Problem details: In full and without alteration, reproduce every record.

====== Supplied material

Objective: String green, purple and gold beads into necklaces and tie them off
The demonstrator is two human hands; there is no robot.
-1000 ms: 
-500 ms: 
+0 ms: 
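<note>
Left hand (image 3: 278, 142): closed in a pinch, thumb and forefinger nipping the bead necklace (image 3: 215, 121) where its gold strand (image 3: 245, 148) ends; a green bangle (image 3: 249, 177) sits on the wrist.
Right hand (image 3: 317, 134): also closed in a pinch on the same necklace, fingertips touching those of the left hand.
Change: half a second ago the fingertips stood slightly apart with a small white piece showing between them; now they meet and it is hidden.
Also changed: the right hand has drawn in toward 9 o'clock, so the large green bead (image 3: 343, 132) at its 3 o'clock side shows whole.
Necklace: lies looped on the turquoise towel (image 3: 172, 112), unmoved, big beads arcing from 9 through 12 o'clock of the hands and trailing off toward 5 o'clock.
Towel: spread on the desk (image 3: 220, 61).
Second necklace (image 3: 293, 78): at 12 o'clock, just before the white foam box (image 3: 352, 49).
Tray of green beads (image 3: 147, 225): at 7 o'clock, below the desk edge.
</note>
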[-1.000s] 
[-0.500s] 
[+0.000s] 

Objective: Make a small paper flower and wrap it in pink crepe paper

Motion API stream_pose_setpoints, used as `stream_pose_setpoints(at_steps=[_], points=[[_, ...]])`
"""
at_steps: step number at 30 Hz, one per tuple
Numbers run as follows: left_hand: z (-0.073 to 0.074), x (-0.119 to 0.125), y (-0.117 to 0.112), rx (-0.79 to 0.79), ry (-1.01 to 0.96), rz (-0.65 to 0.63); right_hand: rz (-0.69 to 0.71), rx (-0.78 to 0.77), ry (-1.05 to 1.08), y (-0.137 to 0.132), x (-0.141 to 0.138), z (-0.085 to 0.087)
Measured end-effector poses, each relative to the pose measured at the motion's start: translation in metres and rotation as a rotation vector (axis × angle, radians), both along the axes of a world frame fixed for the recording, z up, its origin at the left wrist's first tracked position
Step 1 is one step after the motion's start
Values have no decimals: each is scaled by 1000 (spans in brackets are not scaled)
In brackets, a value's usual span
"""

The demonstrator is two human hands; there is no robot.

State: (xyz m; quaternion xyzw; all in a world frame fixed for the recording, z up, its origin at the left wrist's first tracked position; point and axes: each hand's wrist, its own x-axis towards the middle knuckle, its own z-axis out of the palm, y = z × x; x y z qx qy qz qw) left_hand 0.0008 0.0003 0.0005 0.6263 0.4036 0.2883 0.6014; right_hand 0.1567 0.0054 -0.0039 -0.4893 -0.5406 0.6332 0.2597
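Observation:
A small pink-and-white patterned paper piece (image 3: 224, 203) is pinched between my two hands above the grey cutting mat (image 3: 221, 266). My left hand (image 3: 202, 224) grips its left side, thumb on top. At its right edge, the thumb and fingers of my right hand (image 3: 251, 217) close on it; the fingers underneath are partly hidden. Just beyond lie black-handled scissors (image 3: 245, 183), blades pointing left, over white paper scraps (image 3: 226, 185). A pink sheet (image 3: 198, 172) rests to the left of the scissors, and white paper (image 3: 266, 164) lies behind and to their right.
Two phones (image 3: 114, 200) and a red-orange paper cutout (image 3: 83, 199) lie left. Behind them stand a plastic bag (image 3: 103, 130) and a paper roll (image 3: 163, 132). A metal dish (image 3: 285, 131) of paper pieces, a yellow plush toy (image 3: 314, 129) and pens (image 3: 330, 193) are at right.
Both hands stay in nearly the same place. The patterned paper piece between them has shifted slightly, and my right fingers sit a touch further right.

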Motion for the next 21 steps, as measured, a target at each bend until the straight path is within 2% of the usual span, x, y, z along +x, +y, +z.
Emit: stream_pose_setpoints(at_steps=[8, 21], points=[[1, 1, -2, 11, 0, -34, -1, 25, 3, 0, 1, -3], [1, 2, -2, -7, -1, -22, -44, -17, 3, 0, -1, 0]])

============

Answer to the exercise:
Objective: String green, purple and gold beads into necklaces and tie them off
The demonstrator is two human hands; there is no robot.
-1000 ms: 
-500 ms: 
+0 ms: 
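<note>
Left hand (image 3: 278, 142): closed in a pinch, thumb and forefinger nipping the bead necklace (image 3: 215, 121) where its gold strand (image 3: 245, 148) ends; a green bangle (image 3: 249, 177) sits on the wrist.
Right hand (image 3: 317, 134): also closed in a pinch on the same necklace, fingertips touching those of the left hand.
Change: half a second ago the fingertips stood slightly apart with a small white piece showing between them; now they meet and it is hidden.
Also changed: the right hand has drawn in toward 9 o'clock, so the large green bead (image 3: 343, 132) at its 3 o'clock side shows whole.
Necklace: lies looped on the turquoise towel (image 3: 172, 112), unmoved, big beads arcing from 9 through 12 o'clock of the hands and trailing off toward 5 o'clock.
Towel: spread on the desk (image 3: 220, 61).
Second necklace (image 3: 293, 78): at 12 o'clock, just before the white foam box (image 3: 352, 49).
Tray of green beads (image 3: 147, 225): at 7 o'clock, below the desk edge.
</note>
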[-1.000s] 
[-0.500s] 
[+0.000s] 

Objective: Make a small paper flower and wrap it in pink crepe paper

Motion API stream_pose_setpoints, used as `stream_pose_setpoints(at_steps=[_], points=[[_, ...]])`
"""
at_steps: step number at 30 Hz, one per tuple
Numbers run as follows: left_hand: z (-0.073 to 0.074), x (-0.119 to 0.125), y (-0.117 to 0.112), rx (-0.79 to 0.79), ry (-1.01 to 0.96), rz (-0.65 to 0.63); right_hand: rz (-0.69 to 0.71), rx (-0.78 to 0.77), ry (-1.05 to 1.08), y (-0.137 to 0.132), x (-0.141 to 0.138), z (-0.085 to 0.087)
Measured end-effector poses, each relative to the pose measured at the motion's start: translation in metres and rotation as a rotation vector (axis × angle, radians), both along the axes of a world frame fixed for the recording, z up, its origin at the left wrist's first tracked position
Step 1 is one step after the motion's start
Values have no decimals: each is scaled by 1000 (spans in brackets are not scaled)
In brackets, a value's usual span
"""

The demonstrator is two human hands; there is no robot.

State: (xyz m; quaternion xyzw; all in a world frame fixed for the recording, z up, its origin at the left wrist's first tracked position; point and axes: each hand's wrist, its own x-axis towards the middle knuckle, its own z-axis out of the palm, y = z × x; x y z qx qy qz qw) left_hand 0.0008 0.0003 0.0005 0.6263 0.4036 0.2883 0.6014; right_hand 0.1567 0.0054 -0.0039 -0.4893 -0.5406 0.6332 0.2597
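Observation:
A small pink-and-white patterned paper piece (image 3: 224, 203) is pinched between my two hands above the grey cutting mat (image 3: 221, 266). My left hand (image 3: 202, 224) grips its left side, thumb on top. At its right edge, the thumb and fingers of my right hand (image 3: 251, 217) close on it; the fingers underneath are partly hidden. Just beyond lie black-handled scissors (image 3: 245, 183), blades pointing left, over white paper scraps (image 3: 226, 185). A pink sheet (image 3: 198, 172) rests to the left of the scissors, and white paper (image 3: 266, 164) lies behind and to their right.
Two phones (image 3: 114, 200) and a red-orange paper cutout (image 3: 83, 199) lie left. Behind them stand a plastic bag (image 3: 103, 130) and a paper roll (image 3: 163, 132). A metal dish (image 3: 285, 131) of paper pieces, a yellow plush toy (image 3: 314, 129) and pens (image 3: 330, 193) are at right.
Both hands stay in nearly the same place. The patterned paper piece between them has shifted slightly, and my right fingers sit a touch further right.
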
Motion for the next 21 steps, as measured, a target at each bend until the straight path is within 2% of the usual span, x, y, z along +x, +y, +z.
Emit: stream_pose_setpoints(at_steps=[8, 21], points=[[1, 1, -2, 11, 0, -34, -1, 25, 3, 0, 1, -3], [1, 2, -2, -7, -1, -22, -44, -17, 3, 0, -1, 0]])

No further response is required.